• **Task item**:
There is one span to output from the data below: the lines starting at the line with "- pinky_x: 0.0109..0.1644" and ending at the line with "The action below". Output it exactly, ends included, nothing more.

# # # # # # #

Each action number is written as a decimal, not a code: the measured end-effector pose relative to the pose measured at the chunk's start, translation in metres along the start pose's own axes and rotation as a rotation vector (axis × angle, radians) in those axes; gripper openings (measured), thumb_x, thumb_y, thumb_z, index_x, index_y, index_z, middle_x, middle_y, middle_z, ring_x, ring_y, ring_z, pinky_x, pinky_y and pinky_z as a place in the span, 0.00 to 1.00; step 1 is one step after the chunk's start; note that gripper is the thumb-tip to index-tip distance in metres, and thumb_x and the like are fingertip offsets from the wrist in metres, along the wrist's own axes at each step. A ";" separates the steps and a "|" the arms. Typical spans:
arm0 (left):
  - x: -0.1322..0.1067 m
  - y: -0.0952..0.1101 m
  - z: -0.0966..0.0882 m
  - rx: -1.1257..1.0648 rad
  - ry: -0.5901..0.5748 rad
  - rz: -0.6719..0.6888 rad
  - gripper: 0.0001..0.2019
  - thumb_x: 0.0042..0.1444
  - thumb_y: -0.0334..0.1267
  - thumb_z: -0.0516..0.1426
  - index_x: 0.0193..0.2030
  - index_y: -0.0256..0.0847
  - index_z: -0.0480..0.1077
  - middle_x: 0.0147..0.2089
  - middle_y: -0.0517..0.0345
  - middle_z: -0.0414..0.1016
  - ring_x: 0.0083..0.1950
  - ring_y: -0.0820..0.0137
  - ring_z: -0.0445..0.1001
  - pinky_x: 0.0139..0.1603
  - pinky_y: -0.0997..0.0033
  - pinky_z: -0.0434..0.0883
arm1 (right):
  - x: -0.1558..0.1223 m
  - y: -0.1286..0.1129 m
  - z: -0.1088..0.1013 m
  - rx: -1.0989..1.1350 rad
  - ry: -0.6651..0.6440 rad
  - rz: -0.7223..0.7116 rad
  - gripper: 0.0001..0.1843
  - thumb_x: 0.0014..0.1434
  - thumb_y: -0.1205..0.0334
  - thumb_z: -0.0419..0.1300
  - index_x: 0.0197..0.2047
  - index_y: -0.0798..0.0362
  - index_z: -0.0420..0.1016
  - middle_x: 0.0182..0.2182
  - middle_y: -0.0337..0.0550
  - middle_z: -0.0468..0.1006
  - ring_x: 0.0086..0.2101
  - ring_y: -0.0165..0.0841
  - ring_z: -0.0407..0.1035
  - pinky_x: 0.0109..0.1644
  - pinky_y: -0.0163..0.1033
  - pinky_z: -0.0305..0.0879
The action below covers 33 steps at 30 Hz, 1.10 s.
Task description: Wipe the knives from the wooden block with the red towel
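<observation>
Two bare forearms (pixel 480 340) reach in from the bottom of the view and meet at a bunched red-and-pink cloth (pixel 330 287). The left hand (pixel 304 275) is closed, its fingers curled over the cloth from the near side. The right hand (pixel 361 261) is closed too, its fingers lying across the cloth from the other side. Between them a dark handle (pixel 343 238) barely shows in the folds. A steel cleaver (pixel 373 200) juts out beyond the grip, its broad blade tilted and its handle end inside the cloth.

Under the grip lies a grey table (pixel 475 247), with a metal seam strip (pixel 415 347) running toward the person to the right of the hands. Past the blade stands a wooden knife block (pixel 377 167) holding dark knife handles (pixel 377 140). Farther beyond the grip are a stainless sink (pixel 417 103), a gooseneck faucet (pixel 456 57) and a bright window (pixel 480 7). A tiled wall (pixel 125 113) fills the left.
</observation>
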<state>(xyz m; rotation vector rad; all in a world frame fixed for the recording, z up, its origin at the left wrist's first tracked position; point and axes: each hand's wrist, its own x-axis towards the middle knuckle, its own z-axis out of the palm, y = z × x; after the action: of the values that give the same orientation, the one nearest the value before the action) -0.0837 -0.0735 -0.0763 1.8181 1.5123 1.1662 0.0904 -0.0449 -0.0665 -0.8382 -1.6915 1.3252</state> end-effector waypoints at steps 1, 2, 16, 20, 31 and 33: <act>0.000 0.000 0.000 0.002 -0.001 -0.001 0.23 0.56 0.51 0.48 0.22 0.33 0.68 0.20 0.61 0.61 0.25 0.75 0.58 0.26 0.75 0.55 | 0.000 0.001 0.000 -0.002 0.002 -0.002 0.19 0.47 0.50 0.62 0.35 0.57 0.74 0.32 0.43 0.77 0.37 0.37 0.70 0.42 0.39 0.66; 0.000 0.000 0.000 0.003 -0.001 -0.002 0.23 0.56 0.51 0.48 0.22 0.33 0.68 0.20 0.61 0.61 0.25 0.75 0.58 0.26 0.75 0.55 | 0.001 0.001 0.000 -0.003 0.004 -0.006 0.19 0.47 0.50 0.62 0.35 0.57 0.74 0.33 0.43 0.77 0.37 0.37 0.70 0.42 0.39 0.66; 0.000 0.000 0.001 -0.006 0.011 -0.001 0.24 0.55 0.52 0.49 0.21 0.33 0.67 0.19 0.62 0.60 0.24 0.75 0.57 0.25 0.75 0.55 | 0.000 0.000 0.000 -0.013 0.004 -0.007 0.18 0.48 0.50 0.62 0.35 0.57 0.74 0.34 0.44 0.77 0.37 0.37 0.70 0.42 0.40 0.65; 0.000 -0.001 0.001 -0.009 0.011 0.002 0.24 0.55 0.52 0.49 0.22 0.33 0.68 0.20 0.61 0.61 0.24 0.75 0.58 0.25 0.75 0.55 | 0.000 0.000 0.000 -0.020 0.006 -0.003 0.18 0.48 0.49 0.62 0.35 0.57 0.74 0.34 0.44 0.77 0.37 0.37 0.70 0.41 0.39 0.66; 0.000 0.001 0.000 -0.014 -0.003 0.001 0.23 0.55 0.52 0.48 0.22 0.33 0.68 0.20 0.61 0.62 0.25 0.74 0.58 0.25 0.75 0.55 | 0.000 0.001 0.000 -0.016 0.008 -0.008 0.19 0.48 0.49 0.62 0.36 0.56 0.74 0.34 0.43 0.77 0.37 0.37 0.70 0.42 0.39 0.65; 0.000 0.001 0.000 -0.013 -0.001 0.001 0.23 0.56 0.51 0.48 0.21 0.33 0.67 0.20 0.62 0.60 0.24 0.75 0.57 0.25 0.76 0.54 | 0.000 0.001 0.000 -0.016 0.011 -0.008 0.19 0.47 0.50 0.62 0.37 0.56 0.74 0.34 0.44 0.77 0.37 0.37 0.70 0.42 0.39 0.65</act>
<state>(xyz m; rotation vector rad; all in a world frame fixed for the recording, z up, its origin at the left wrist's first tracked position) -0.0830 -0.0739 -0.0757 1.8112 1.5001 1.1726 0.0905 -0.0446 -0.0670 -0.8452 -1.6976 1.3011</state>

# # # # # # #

• **Response**:
  - pinky_x: 0.0109..0.1644
  - pinky_y: -0.0163..0.1033
  - pinky_z: -0.0305..0.0879
The action below covers 33 steps at 30 Hz, 1.10 s.

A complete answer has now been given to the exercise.